Ireland on top early but they kick to the corner instead of taking a penalty. Paul O’Connell isn’t convinced. “Wales stole one of these on us here two years ago and went on to win the game,” he says. Alun Wyn-Jones duly beats Stander to the ball and Wales are away in a hack.

It should probably come as no particular surprise but O’Connell is to the manor born as a co-commentator. He doesn’t repeat himself. He doesn’t stray into cliché. His observations are crystal clear and his voice is urgent. Already you can see that if and when he eventually becomes a coach, he’ll be a big loss to TV.

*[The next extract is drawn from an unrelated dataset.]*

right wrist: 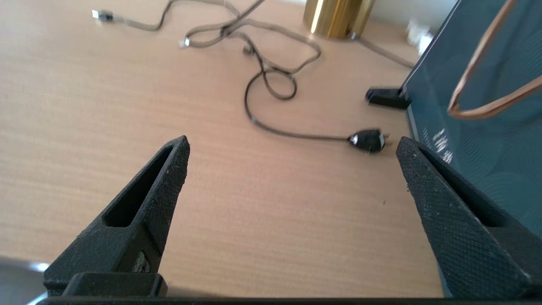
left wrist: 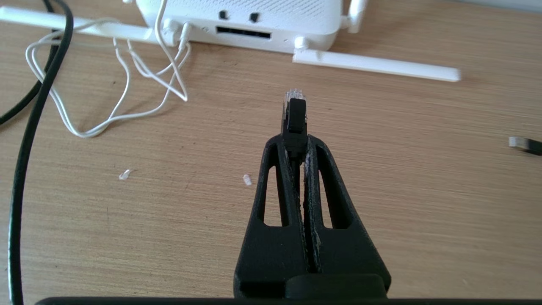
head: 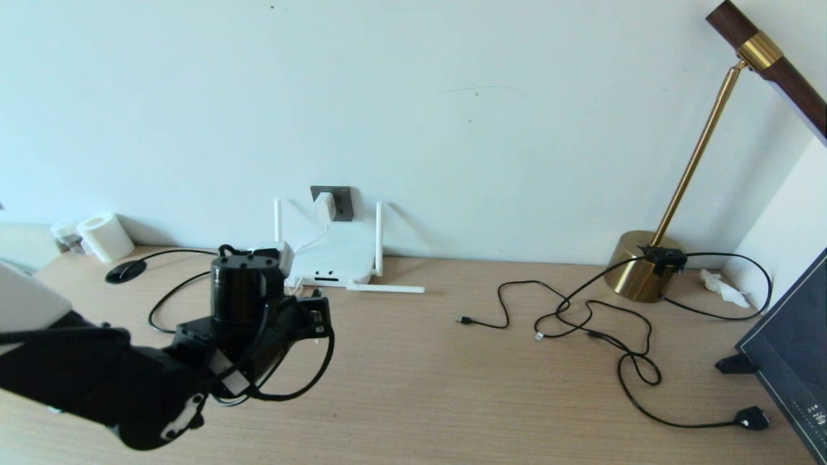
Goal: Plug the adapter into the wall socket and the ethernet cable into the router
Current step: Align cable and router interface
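Nearest in the head view, the left gripper (head: 316,316) hovers over the desk (head: 452,387) just before the router (head: 333,261), while the adapter (head: 325,205) sits in the wall socket (head: 340,201) above it. From the left wrist, its fingers (left wrist: 279,169) are clamped on the ethernet cable (left wrist: 295,116), clear plug aimed at the router (left wrist: 271,21) ports, apart from them. From the right wrist, the right gripper (right wrist: 292,165) hangs with fingers wide apart over bare desk (right wrist: 84,106) near thin black cords (right wrist: 271,80).

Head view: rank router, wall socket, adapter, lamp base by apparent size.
1. router
2. lamp base, nearly as large; all four sit by the wall, so depth hardly skews this
3. wall socket
4. adapter, plugged into it
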`<state>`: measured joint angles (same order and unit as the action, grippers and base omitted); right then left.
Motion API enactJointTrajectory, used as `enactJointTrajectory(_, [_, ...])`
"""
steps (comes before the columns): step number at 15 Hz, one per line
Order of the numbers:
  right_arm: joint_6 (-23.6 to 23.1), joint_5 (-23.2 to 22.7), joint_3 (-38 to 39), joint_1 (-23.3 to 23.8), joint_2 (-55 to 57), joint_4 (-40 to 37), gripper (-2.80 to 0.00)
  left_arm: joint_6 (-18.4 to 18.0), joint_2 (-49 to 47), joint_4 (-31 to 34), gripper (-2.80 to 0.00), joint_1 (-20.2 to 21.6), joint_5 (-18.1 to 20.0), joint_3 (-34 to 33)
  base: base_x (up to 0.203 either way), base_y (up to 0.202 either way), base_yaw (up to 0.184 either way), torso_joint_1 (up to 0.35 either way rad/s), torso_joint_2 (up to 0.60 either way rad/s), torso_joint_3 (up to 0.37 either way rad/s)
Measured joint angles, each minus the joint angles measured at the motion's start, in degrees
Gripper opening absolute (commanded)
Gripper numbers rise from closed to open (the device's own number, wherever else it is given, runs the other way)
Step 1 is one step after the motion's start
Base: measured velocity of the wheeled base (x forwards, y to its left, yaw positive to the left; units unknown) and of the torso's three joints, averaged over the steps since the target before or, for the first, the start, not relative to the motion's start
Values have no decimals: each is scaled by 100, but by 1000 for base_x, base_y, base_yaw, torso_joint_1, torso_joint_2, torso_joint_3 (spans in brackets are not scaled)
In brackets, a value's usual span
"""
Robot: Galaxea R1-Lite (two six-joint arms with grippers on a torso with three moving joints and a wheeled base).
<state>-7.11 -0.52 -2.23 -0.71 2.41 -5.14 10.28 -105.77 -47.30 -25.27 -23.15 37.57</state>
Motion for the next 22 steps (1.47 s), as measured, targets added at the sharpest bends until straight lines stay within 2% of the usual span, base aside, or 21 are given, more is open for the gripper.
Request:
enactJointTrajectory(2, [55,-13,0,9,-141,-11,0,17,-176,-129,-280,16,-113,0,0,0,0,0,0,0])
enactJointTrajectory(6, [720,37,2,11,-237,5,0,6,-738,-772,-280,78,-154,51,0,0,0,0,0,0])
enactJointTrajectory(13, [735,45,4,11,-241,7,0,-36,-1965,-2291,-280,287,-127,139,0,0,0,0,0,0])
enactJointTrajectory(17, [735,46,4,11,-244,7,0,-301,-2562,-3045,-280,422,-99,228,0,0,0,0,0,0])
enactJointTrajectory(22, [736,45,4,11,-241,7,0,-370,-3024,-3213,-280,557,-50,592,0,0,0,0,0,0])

Wales come into it. North steams in for a try, galumphing over Keith Earls and Simon Zebo. ("Flies on a windshield," Eddie O'Sullivan calls them at half-time.) Then Johnny Sexton gets a bang on the head and has to go off for a bit. He's not back on long when Conor Murray gets toasted by North. He spends the rest of the half with his left arm hanging. Then Sexton gets yellow carded.

Gulp.

Half-time. Wales 8-6 ahead. Should be more. Soon it is more. Murray comes back on but Wales skip past him for a second North try. Rhys Webb is running the show from scrum-half for Wales and Murray goes off for Kieran Marmion almost immediately. Everyone wonders, "What was the point of that?"

Ireland come again. Sexton gets back on after his 10 minutes are up and starts wrap-arounding Wales to death. Or near-death. He brings it back to 15-9. Ireland maul close to the Wales line, Rory Best about to trundle over for a try. Referee Wayne Barnes blows the whistle just as Best touches down. "No! I can't allow it! I can't allow it!"

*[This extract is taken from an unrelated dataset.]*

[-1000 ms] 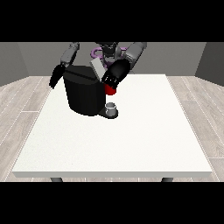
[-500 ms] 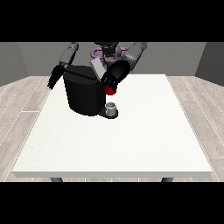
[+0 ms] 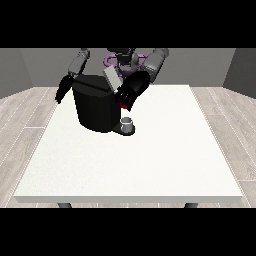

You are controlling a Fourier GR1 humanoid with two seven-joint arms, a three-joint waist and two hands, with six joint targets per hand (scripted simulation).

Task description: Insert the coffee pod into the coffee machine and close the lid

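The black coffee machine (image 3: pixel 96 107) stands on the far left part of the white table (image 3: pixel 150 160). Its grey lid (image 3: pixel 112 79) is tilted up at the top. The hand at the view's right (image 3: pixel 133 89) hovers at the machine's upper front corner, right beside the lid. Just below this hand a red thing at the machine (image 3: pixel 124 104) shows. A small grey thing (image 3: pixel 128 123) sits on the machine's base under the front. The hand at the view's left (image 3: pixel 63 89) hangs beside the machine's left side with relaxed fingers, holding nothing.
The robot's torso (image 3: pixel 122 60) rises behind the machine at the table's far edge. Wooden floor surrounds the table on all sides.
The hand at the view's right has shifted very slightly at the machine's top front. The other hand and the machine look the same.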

Replays show Robbie Henshaw coming in from the side just as Best is about to flop over the line. It’s marginal, it’s minuscule. “I think it’s a penalty,” says O’Connell, who sounds half-delighted that a knotty, complicated decision has been adjudicated correctly, even against his old team. “I think he’s right.”

It turns out to be decisive. Wales push and press and pin Ireland back. Sexton tries to get Ireland out of their 22 with a dink over the top but when that top belongs to Jamie Roberts, a dink ain't gonna get it done. Roberts gets a block and seems to fall over the line from about 10 metres. Game over.

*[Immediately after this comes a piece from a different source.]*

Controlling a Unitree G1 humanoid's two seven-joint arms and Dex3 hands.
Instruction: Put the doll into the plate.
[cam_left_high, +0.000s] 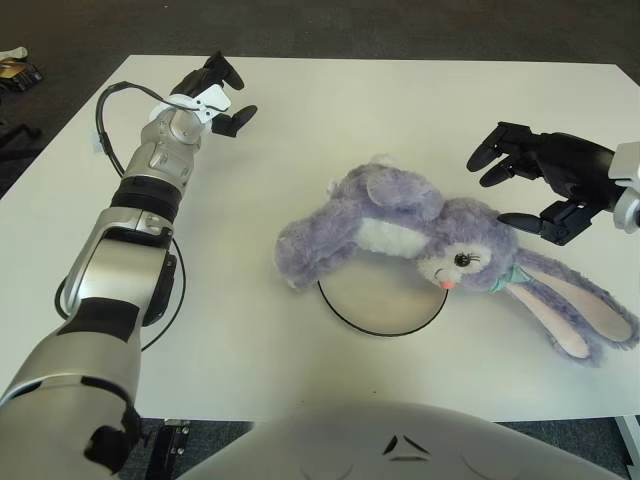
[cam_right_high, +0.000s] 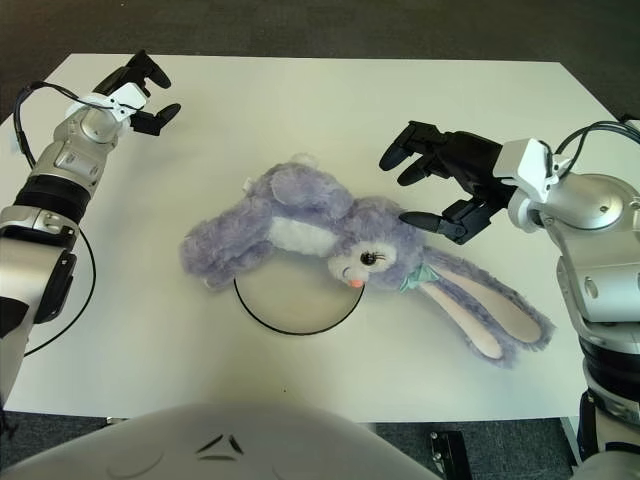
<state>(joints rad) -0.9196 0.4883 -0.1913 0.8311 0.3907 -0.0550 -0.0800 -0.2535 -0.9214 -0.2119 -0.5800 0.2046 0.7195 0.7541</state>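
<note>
The right hand (cam_right_high: 440, 185) is stretched in from the right side and hovers above the head of the doll (cam_left_high: 420, 230). Its dark fingers (cam_right_high: 412, 150) are spread and a little curved, and they hold nothing; a gap shows between them and the plush. The left arm reaches far over the white table (cam_left_high: 330, 110) toward its back left corner, and the left hand (cam_left_high: 215, 95) there is open too, with nothing in it.

The doll is a soft purple rabbit with fluffy fur, a white belly, a small pink nose and long ears with pink lining. It lies on its side across the back edge of the plate (cam_left_high: 375, 300), with its ears on the table to the right. The plate is round, flat and pale, with a thin dark rim.
</note>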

“I think the best defence won the game,” says Eddie O’Sullivan back in studio.

“We only conceded two penalties in the whole game,” offers Daire O’Brien.

“Yeah, but we conceded three tries,” harrumphs Eddie. Three tries is worse than two penalties.

Hard to argue with that.

“We’re all sickened,” says Ronan O’Gara. “You can’t win a game with nine points. Those days are gone. You can’t do it anymore.”

Back on BBC, John Inverdale sums the night up with a puff of the cheeks.

“Well, 22-9 may be one statistic I can give you from that,” he phews. “But how about 300 tackles across those 80 minutes? Just the most phenomenal match.”

And no need for a single beat of a war drum. Funny that.